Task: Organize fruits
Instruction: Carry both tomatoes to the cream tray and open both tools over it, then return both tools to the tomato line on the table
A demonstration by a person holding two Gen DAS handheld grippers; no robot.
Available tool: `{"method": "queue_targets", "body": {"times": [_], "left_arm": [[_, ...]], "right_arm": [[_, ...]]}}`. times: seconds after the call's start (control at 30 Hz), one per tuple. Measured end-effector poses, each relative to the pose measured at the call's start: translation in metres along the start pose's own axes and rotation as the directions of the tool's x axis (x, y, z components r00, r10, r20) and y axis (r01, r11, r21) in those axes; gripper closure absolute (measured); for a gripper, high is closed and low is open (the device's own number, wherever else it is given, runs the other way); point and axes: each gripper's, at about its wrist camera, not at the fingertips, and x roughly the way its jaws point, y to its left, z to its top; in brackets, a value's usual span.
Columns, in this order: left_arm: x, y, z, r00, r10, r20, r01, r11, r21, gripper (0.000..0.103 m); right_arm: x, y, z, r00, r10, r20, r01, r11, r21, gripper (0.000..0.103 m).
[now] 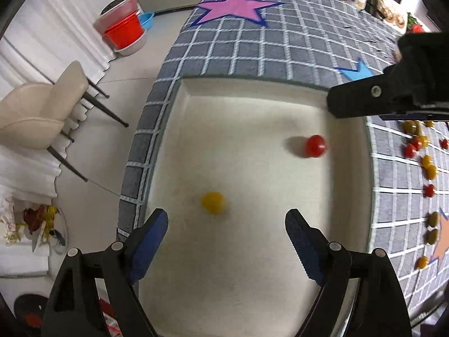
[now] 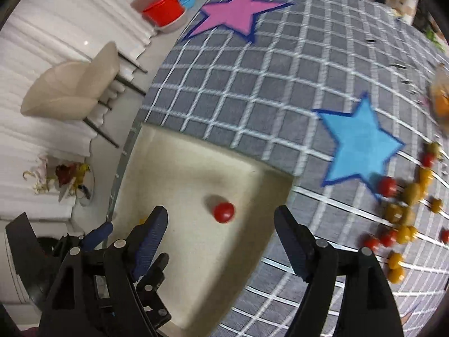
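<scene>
A cream tray [image 1: 252, 104] lies on the grey checked cloth. In it are a yellow cherry tomato [image 1: 213, 202] and a red cherry tomato [image 1: 315, 146]. My left gripper [image 1: 226, 226] is open and empty above the tray, with the yellow tomato just ahead of its fingers. My right gripper [image 2: 221, 224] is open and empty over the tray's right part [image 2: 174, 157], with the red tomato [image 2: 223, 212] between its fingertips' line. The right gripper's finger [image 1: 362, 99] shows at the upper right of the left wrist view. Several loose red, yellow and green tomatoes [image 2: 401, 210] lie on the cloth to the right.
The cloth [image 1: 280, 39] bears a pink star [image 1: 235, 7] and a blue star [image 2: 362, 143]. The table edge runs along the tray's left side. Off the table stand a beige chair [image 1: 42, 112], a red bucket [image 1: 123, 32] and flowers [image 1: 36, 221] on the floor.
</scene>
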Motion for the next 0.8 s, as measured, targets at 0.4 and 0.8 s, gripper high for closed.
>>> {"method": "queue_targets", "body": {"times": [0.4,0.8], "left_arm": [[-0.047,-0.088,0.020,0.994,-0.106,0.041,0.096,0.977,0.188,0.016],[-0.028,-0.179,0.045,0.986,-0.169,-0.014,0.165,0.943,0.288,0.016]], "right_arm": [[-0.061,-0.130,-0.072,0.994,-0.109,-0.004,0.105,0.956,0.275,0.022],[-0.084,-0.237,-0.143,0.980,-0.191,-0.049,0.190,0.855,0.483,0.022]]}}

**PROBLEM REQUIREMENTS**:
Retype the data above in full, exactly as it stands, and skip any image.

**RESPONSE TO THIS EXERCISE**:
Task: Organize fruits
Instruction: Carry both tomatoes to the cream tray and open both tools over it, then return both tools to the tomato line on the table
A demonstration by a person holding two Gen DAS handheld grippers; no robot.
Available tool: `{"method": "queue_targets", "body": {"times": [_], "left_arm": [[_, ...]], "right_arm": [[_, ...]]}}`. times: seconds after the call's start (control at 30 Hz), one per tuple. Measured end-effector poses, each relative to the pose measured at the call's start: translation in metres along the start pose's own axes and rotation as the directions of the tool's x axis (x, y, z components r00, r10, r20) and y axis (r01, r11, r21) in those axes; gripper closure absolute (measured); for a gripper, high is closed and low is open (the device's own number, wherever else it is given, runs the other way); point and axes: each gripper's, at about its wrist camera, not at the fingertips, and x roughly the way its jaws point, y to its left, z to its top; in brackets, a value's usual span.
Columns, in this order: left_arm: x, y, z, r00, r10, r20, r01, r11, r21, gripper (0.000..0.103 m); right_arm: x, y, z, r00, r10, r20, r01, r11, r21, gripper (0.000..0.103 m).
[now] 
[now] 
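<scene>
A cream tray [image 1: 252, 104] lies on the grey checked cloth. In it are a yellow cherry tomato [image 1: 213, 202] and a red cherry tomato [image 1: 315, 146]. My left gripper [image 1: 226, 226] is open and empty above the tray, with the yellow tomato just ahead of its fingers. My right gripper [image 2: 221, 224] is open and empty over the tray's right part [image 2: 174, 157], with the red tomato [image 2: 223, 212] between its fingertips' line. The right gripper's finger [image 1: 362, 99] shows at the upper right of the left wrist view. Several loose red, yellow and green tomatoes [image 2: 401, 210] lie on the cloth to the right.
The cloth [image 1: 280, 39] bears a pink star [image 1: 235, 7] and a blue star [image 2: 362, 143]. The table edge runs along the tray's left side. Off the table stand a beige chair [image 1: 42, 112], a red bucket [image 1: 123, 32] and flowers [image 1: 36, 221] on the floor.
</scene>
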Motion for the next 0.8 s, as measured, targets at 0.4 and 0.8 s, gripper high for closed.
>>> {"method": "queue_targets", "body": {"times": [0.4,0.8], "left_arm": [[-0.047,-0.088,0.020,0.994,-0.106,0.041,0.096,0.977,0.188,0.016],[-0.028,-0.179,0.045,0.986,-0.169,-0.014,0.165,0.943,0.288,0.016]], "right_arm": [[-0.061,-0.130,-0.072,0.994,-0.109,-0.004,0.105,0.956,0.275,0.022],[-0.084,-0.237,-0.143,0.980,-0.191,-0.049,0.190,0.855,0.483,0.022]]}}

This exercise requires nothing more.